A 11ª Câmara do Tribunal Regional do Trabalho da 15ª Região reformou a decisão da 3ª Vara do Trabalho de Jundiaí e aumentou de R$ 5 mil para R$ 30 mil o valor da indenização por danos extrapatrimoniais devida a uma trabalhadora que sofreu violência de gênero praticada pelo presidente do sindicato em que atuava. Além disso, o colegiado determinou que a entidade sindical implemente medidas de prevenção e combate a novas ocorrências.
De acordo com o acórdão, o comportamento do dirigente — que utilizou expressões ofensivas e atacou a dignidade da trabalhadora, inclusive com comentários depreciativos sobre sua aparência — caracterizou violência institucional de gênero. O relator, desembargador João Batista Martins César, destacou que “a discriminação de gênero no ambiente laboral constitui uma das manifestações da desigualdade estrutural que permeia nossa sociedade”, enfatizando a necessidade de respostas que ultrapassem a dimensão individual do caso.

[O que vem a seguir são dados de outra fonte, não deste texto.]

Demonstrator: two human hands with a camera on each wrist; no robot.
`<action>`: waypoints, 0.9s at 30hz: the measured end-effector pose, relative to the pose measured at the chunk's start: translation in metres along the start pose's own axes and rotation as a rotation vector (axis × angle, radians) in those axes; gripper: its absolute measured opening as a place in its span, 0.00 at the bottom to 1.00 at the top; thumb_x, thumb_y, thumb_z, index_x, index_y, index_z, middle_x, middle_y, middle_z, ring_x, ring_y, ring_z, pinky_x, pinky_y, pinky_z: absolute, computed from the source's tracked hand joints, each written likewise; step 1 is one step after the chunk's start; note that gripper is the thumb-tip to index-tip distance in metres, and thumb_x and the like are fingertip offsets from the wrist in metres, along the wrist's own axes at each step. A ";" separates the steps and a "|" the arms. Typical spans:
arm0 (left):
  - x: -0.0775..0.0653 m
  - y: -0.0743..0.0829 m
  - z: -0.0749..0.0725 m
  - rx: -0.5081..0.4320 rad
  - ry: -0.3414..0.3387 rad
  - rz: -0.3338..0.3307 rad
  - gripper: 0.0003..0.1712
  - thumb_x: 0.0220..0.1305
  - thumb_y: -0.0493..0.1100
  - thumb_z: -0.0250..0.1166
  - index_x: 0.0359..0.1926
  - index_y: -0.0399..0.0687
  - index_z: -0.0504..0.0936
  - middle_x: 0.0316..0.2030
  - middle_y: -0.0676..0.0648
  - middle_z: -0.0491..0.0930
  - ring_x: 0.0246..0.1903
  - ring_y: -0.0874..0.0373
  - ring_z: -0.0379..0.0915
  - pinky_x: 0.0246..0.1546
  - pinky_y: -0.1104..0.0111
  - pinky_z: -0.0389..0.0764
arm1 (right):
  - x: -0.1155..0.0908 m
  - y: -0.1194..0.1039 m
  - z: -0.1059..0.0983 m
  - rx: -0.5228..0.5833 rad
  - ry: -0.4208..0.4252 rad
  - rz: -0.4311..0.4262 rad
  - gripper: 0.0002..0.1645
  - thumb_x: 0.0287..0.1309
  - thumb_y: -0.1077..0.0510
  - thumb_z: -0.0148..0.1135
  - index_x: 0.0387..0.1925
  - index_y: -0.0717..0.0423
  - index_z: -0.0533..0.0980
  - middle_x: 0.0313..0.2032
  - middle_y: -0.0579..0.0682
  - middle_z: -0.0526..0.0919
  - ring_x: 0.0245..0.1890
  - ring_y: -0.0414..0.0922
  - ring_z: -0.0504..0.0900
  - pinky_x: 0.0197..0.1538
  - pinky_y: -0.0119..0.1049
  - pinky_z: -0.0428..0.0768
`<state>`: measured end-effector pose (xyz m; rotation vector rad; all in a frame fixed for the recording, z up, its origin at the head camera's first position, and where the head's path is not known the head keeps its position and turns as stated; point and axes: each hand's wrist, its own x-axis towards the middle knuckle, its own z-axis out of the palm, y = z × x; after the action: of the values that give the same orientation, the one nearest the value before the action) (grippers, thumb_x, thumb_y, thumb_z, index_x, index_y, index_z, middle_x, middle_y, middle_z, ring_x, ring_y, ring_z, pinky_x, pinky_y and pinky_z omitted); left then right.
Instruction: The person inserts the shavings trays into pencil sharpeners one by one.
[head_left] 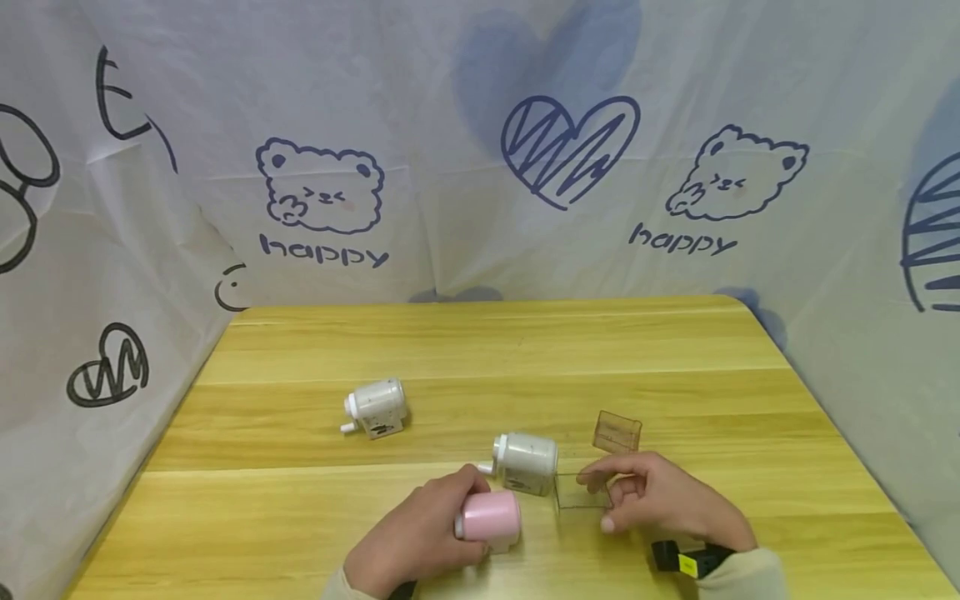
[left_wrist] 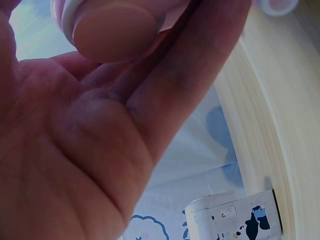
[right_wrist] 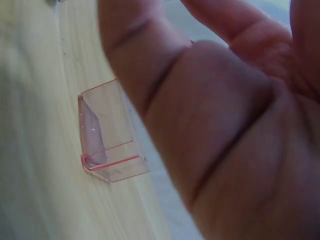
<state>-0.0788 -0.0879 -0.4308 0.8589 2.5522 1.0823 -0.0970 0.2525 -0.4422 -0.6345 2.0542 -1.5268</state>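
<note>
My left hand (head_left: 427,525) grips a pink pencil sharpener (head_left: 491,517) low over the table, thumb in front and fingers behind; its round end (left_wrist: 115,32) shows above the palm. Just behind it stands a grey-white crank pencil sharpener (head_left: 528,462) with its handle to the left. My right hand (head_left: 660,496) is at the right end of a clear drawer (head_left: 573,492), fingers loosely bent over it and thumb apart in front. Beyond those fingers lies a reddish see-through drawer (head_left: 617,432), also visible beside the hand as an open box (right_wrist: 107,125).
Another grey-white crank sharpener (head_left: 378,408) stands farther back on the left, its printed side (left_wrist: 240,220) visible in the left wrist view. All stand on a wood-grain table (head_left: 300,342). A printed cloth (head_left: 435,192) hangs behind and along the sides.
</note>
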 end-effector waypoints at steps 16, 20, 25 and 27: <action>-0.001 -0.002 0.000 -0.002 0.003 0.020 0.26 0.45 0.45 0.70 0.46 0.58 0.71 0.33 0.60 0.73 0.29 0.66 0.69 0.30 0.70 0.72 | 0.011 0.003 0.016 -0.067 -0.127 0.060 0.27 0.53 0.55 0.68 0.55 0.55 0.74 0.25 0.51 0.78 0.21 0.36 0.71 0.26 0.33 0.74; -0.001 -0.001 0.000 -0.007 0.005 0.020 0.26 0.44 0.45 0.71 0.46 0.58 0.71 0.33 0.60 0.73 0.28 0.66 0.69 0.30 0.70 0.72 | 0.015 0.003 0.021 -0.054 -0.136 0.053 0.29 0.50 0.56 0.71 0.54 0.55 0.74 0.36 0.57 0.80 0.22 0.37 0.73 0.26 0.33 0.75; 0.000 -0.002 0.000 -0.001 0.005 0.019 0.26 0.44 0.45 0.71 0.47 0.58 0.71 0.33 0.60 0.73 0.29 0.65 0.69 0.31 0.70 0.72 | 0.017 0.003 0.024 -0.031 -0.132 0.072 0.30 0.47 0.56 0.72 0.54 0.54 0.75 0.46 0.60 0.78 0.23 0.38 0.76 0.27 0.35 0.76; 0.000 -0.002 0.000 -0.002 0.004 0.019 0.26 0.44 0.45 0.71 0.47 0.58 0.71 0.33 0.60 0.73 0.29 0.65 0.69 0.31 0.70 0.72 | 0.018 0.003 0.025 -0.028 -0.126 0.080 0.30 0.47 0.56 0.72 0.54 0.54 0.75 0.46 0.60 0.78 0.24 0.39 0.77 0.27 0.35 0.77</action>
<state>-0.0794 -0.0890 -0.4322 0.8827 2.5512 1.0929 -0.0947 0.2235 -0.4534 -0.6351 1.9850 -1.3801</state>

A decisão também apontou que a análise das provas, conduzida sob a ótica de gênero conforme orienta o Protocolo do CNJ (2021), demonstrou a existência de um ambiente hostil e discriminatório. O colegiado rejeitou, ainda, a tentativa de desqualificar a testemunha da reclamante com base em estereótipos de gênero.
Além da indenização, o tribunal impôs ao sindicato uma série de medidas inibitórias, como a realização de capacitação obrigatória de gestores e lideranças sobre violência e discriminação de gênero, a promoção anual de campanha educativa no mês de março, a criação ou revisão de um código de conduta com procedimentos claros para denúncias e a disponibilização de um canal sigiloso de acolhimento, com equipe preparada para atendimento.
O não cumprimento dessas determinações acarretará multa diária de R$ 300,00, destinada a ações educativas, e a entidade deverá apresentar relatórios semestrais comprovando a execução das medidas.
O relator ressaltou o caráter pedagógico da decisão, afirmando que “quando a própria liderança sindical perpetra violência de gênero contra uma trabalhadora, há uma contradição flagrante com os princípios fundadores da instituição”, o que torna necessária não apenas a reparação individual, mas também mudanças estruturais no sindicato.